» Exercise details
Every line below must be given again exactly.

» Data block
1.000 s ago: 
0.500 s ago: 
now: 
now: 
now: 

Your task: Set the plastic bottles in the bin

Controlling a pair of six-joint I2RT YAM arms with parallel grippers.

» The completed task
1.000 s ago: 
0.500 s ago: 
now: 
now: 
now: 

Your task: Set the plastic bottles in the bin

Controlling a pair of six-joint I2RT YAM arms with parallel grippers.

No more output will be produced.